# [ACTION ITEM]
Please copy each line below that contains the word "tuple".

# [GIVEN DATA]
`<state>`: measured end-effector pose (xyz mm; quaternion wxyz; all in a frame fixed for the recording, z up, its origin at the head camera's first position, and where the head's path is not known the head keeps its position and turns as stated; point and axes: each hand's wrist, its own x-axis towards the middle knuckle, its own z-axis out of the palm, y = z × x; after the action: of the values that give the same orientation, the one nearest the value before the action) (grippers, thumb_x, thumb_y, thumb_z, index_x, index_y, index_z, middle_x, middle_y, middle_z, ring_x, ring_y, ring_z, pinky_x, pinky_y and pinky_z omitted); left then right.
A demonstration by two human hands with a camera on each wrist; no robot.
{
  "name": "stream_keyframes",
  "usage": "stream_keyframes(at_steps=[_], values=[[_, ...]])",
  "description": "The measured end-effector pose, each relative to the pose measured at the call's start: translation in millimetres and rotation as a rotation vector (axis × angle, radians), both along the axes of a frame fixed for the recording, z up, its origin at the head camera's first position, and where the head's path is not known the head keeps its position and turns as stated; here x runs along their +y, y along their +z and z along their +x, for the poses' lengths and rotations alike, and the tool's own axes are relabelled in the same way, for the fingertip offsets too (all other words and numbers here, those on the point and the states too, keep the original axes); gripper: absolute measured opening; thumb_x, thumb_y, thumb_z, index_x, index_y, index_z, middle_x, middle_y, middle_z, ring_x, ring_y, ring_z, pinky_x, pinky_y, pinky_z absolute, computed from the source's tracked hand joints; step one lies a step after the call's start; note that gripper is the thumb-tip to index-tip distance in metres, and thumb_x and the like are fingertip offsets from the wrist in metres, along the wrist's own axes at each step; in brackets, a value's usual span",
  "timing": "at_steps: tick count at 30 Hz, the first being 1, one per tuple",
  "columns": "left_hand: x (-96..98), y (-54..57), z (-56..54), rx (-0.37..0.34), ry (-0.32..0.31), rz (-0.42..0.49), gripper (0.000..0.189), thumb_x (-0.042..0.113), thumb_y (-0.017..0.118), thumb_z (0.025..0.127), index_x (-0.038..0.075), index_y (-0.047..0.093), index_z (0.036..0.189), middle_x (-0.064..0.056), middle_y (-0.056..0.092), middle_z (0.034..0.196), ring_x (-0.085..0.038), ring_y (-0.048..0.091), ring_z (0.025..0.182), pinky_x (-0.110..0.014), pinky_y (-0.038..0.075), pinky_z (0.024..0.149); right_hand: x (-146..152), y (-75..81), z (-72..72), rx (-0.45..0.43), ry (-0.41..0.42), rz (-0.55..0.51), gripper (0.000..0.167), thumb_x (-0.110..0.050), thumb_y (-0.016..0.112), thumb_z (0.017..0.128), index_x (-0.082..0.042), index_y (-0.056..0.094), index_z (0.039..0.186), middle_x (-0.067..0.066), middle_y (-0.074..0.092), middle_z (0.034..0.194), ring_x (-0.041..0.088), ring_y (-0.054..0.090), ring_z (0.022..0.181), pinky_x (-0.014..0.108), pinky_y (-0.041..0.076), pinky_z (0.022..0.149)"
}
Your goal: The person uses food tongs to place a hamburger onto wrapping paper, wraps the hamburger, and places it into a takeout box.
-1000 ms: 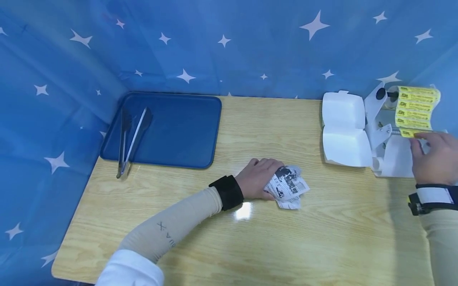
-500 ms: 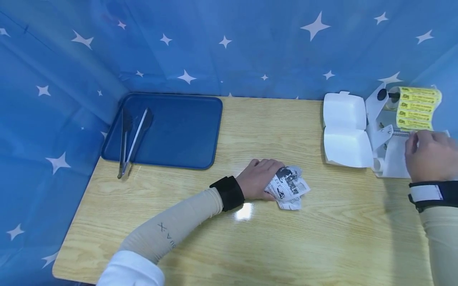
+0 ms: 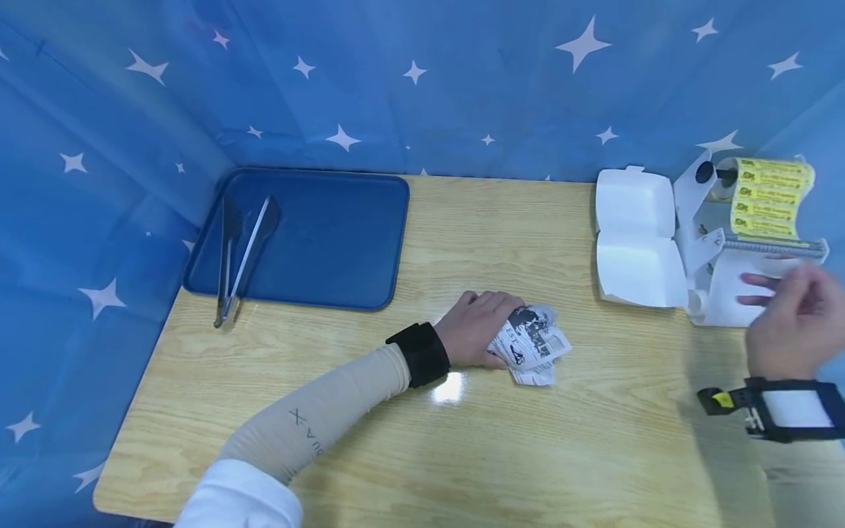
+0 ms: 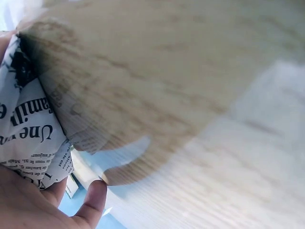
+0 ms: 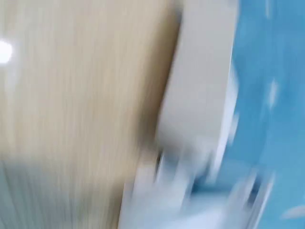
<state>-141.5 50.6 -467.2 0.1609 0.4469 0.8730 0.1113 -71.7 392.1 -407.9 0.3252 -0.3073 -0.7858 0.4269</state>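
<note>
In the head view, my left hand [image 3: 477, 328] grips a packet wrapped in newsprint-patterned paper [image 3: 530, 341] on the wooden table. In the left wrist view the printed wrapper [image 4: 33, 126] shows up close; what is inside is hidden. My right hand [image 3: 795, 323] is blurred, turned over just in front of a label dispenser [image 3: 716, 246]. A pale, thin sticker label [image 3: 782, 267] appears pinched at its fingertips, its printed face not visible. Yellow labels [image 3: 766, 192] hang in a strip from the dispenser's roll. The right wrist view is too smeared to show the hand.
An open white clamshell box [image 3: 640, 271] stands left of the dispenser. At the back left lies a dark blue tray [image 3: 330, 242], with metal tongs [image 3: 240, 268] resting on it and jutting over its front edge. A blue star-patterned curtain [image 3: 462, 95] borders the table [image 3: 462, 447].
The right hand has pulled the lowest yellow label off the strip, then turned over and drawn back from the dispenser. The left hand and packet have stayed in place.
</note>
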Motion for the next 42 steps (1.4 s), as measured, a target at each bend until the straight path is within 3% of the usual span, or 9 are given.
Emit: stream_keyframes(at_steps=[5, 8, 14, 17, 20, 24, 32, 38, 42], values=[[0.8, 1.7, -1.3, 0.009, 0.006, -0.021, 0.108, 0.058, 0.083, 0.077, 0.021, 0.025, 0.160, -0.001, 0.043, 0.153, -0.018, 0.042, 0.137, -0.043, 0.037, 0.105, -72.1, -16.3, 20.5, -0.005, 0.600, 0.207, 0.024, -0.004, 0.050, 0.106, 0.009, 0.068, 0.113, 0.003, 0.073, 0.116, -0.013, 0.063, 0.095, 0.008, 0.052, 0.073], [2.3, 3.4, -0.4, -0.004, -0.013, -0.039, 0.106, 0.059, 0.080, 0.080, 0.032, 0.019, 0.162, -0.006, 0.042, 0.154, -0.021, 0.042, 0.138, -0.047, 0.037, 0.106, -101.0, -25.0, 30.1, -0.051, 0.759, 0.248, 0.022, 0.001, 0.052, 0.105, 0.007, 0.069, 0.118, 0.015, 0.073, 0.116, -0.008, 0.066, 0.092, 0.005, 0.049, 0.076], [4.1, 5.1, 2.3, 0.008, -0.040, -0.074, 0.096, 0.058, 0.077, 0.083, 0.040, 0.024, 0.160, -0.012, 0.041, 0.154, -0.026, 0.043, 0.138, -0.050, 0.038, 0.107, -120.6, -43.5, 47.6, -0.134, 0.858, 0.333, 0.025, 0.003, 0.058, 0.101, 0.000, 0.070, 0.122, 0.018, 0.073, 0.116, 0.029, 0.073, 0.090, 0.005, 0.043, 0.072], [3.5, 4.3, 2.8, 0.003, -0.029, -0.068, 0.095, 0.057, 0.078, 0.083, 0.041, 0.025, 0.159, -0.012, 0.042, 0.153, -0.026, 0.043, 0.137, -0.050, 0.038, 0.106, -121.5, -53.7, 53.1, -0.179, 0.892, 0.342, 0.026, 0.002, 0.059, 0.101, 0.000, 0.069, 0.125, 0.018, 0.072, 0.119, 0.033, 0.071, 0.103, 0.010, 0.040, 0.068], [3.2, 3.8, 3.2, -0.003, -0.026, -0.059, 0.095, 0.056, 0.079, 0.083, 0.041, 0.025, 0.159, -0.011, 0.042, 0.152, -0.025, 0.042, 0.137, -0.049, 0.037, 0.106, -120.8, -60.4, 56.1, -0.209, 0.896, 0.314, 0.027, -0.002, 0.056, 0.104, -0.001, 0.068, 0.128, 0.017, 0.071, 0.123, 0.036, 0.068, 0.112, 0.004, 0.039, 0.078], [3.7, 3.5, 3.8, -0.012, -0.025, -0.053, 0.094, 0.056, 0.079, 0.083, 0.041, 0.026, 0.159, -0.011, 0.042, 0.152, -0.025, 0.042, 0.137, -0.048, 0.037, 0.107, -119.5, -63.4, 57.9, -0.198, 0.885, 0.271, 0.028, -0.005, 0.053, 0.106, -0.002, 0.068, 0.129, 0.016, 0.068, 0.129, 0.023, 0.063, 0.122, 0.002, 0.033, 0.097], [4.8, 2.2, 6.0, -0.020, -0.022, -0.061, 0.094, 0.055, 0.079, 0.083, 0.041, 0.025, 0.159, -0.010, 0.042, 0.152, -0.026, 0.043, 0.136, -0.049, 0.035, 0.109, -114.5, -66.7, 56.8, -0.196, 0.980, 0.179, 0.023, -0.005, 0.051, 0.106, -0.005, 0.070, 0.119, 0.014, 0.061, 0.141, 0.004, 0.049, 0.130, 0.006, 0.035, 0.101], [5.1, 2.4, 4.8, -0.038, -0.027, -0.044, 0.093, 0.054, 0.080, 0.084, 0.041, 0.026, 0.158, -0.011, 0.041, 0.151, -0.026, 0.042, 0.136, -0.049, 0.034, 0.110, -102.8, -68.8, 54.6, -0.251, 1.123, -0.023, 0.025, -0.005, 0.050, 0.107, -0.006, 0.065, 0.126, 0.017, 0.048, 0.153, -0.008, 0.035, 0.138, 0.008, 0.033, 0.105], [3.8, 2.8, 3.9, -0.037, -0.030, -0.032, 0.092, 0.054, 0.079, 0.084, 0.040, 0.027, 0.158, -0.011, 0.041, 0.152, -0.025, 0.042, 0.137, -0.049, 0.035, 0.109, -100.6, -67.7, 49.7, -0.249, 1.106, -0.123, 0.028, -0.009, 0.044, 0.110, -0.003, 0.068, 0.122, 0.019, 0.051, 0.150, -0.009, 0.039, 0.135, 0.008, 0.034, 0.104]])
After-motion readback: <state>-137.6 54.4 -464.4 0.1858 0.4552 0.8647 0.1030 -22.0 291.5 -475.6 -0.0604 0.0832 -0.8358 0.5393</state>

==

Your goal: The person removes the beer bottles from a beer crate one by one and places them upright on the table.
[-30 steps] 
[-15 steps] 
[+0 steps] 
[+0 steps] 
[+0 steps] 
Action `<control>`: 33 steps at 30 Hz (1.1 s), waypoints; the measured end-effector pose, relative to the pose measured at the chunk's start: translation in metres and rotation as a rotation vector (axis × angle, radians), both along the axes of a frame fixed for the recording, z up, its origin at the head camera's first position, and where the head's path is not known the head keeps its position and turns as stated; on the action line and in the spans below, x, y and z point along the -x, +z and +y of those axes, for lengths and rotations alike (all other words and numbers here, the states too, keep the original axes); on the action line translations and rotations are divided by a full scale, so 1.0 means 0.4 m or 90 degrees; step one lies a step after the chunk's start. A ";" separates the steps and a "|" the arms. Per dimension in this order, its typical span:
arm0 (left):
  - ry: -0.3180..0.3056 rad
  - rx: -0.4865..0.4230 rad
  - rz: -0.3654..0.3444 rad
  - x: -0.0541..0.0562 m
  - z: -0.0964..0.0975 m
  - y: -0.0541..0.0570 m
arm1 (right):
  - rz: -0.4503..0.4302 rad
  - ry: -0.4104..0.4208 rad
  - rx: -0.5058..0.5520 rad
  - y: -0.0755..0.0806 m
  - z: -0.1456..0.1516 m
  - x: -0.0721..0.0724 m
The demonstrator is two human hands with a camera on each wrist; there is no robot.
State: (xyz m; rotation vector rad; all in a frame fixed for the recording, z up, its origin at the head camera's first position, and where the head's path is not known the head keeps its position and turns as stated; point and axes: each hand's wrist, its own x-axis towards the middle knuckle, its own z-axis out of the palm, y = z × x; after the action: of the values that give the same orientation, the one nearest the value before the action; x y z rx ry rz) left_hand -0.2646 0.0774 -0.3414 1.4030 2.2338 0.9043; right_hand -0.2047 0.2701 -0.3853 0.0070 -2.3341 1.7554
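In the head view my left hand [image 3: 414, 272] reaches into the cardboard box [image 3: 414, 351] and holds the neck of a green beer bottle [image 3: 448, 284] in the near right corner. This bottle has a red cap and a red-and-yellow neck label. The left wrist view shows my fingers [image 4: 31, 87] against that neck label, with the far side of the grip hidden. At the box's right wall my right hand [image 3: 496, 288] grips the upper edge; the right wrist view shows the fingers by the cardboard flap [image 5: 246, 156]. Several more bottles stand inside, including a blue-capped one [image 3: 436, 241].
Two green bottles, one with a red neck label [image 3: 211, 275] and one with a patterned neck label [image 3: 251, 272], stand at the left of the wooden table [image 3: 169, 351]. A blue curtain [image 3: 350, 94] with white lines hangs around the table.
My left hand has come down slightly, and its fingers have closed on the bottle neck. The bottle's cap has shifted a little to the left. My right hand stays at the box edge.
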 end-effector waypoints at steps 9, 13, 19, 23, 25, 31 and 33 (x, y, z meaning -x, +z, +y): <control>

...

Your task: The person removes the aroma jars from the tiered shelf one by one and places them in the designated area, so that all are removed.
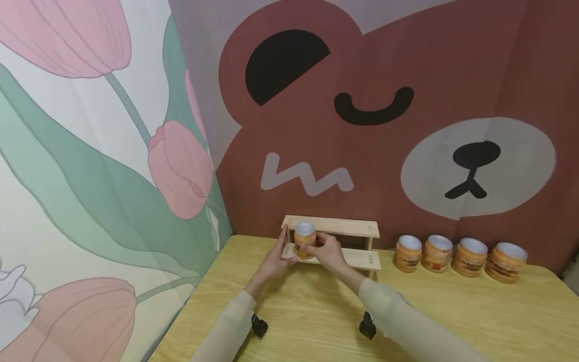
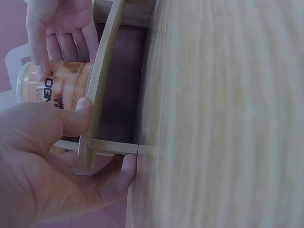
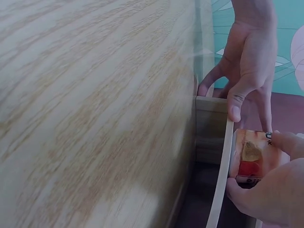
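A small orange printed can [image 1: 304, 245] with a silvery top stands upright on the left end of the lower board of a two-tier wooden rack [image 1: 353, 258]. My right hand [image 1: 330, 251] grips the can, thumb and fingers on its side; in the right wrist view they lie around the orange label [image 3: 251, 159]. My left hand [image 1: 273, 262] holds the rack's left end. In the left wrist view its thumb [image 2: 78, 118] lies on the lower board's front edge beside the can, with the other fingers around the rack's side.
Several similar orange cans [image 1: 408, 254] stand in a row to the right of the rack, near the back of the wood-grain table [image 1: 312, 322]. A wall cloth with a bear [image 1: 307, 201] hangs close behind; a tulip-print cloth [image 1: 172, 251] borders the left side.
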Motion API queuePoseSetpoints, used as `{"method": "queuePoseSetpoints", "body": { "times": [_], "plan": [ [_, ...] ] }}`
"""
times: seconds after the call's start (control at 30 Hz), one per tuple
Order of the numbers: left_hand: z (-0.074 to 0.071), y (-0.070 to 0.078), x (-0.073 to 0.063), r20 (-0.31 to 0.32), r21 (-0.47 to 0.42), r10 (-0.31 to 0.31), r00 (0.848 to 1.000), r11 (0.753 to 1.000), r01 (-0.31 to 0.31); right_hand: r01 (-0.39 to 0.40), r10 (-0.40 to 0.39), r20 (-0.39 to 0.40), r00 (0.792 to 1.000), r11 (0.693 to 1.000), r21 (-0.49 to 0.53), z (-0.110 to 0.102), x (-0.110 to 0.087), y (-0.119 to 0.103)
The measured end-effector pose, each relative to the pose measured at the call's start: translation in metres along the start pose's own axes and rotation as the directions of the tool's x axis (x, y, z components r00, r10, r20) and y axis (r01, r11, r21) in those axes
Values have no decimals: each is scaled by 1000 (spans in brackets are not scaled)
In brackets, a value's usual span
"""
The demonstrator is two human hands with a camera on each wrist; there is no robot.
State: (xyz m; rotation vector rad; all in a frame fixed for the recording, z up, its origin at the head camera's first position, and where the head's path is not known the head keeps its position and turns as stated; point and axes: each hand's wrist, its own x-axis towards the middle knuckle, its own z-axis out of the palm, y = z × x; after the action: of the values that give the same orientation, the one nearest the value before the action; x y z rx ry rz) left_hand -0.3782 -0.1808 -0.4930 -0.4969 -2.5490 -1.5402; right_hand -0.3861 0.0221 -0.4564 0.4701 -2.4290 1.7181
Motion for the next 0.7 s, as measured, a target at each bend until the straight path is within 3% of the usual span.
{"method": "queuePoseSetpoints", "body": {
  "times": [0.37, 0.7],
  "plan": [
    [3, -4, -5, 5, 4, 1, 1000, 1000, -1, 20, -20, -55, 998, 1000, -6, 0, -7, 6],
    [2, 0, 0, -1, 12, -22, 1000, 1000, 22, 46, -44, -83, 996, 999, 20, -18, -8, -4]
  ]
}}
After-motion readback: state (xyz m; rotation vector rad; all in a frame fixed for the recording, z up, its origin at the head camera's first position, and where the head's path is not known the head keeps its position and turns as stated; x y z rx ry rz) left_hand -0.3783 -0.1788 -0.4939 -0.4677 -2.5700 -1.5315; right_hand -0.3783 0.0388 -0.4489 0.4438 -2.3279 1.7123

# [ANSWER SPACE]
  "timing": "at_steps: tick count at 30 Hz, the first being 1, one per tuple",
times: seconds after the call's start (control at 30 Hz), one per tuple

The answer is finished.